8 months & two weeks ago, my race was beginning & i was the most terrified i think i’ve ever been in my life. the thought of being in constant community & letting other people into the deepest & most wounded parts of my heart sounded like the last thing i ever wanted for myself. everything in me wanted to run away from these people who i was supposed to live with for quite some time. i went in to the race believing that i would never be able to love the people around me. that they would be weird & uninviting. that they would be more displays of the broken christianity i had experienced so much. truly i expected the worst from my squad, and i really really didn’t want to love them. i’m my head christians were only people who brought pain & judgment & condemnation. but gap c didn’t do that.
never in my life have i experienced a body of people who so clearly display what the church is supposed to look like. this squad was eager to jump into all of the growth & fire & new that Abba had for us. we fought hard to understand each other’s hearts. we’ve sought to outdo each other in honor & love. a community that just felt too good to be true. what a gift. the past 8 & 1/2 months of my life have been the sweetest, most growth filled months of my life. i’ve had the privilege of being surrounded by a community of 23 other people who live in constant joy & reverence of Abba. people who fight hard for community & choose in to each other when it’s hard & life is messy. people who walk in a culture of grace & humility. best friends who encourage you to walk in true freedom of the identity the Father has given you. people who i trust so deeply, with my whole heart.

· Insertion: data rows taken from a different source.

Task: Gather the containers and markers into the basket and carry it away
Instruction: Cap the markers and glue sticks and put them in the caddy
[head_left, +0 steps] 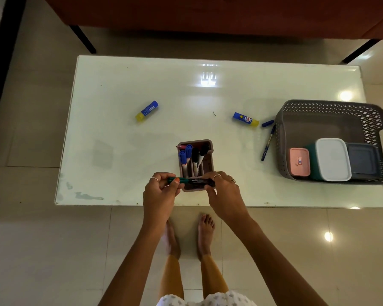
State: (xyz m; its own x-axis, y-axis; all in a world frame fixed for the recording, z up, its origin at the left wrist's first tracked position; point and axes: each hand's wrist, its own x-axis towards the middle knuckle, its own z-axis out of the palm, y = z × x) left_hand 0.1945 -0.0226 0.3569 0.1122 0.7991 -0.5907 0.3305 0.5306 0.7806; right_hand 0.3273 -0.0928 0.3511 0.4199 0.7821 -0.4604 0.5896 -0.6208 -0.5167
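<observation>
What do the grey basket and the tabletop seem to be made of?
The grey basket looks like moulded matte plastic: a lattice of regular cut-outs in its walls and a handle formed in one piece. The tabletop seems to be glossy glass or a lacquered panel, since it mirrors the ceiling lights sharply; which one, the view leaves open.

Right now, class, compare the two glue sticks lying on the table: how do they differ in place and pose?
The left glue stick lies alone in open table space, far from the basket; the right glue stick lies near the basket, beside a loose blue cap. The left one's yellow end points down-left; the right one's points down-right. Both are blue with one yellow end, lying flat, untouched by the hands.
</observation>
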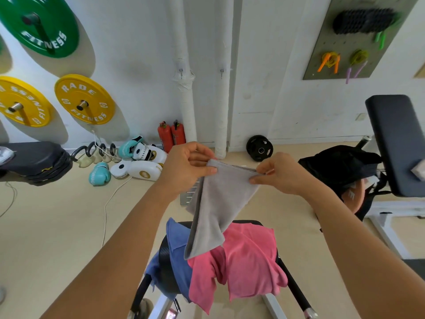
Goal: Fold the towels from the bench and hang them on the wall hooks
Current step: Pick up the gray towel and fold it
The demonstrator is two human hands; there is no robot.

i cannot dare to say i’ve ever loved a group of people more than them. when i think of parting from this sweet little family, my heart hurts deeply, but i also feel overjoyed. overjoyed to think of all the amazing things my friends are gonna do to impact the kingdom. i feel so so excited for the world, because 23 people who have experienced the face of God, who have learned to walk in love & grace & honor & kindness & patience & steadfastness are being released to wreak havoc on the things of this world & bring heaven to earth. the human in me is jealous that other people get to love gap c the way i have, but my soul is so excited. how lucky anyone would be to know any one of these people who have been my home for the past 9 months. i don’t know if i’ll ever be able to do gap c justice in just one blog, but one thing i know, my life has been completely changed by allowing my walls to come down. to love & be loved by the people around me.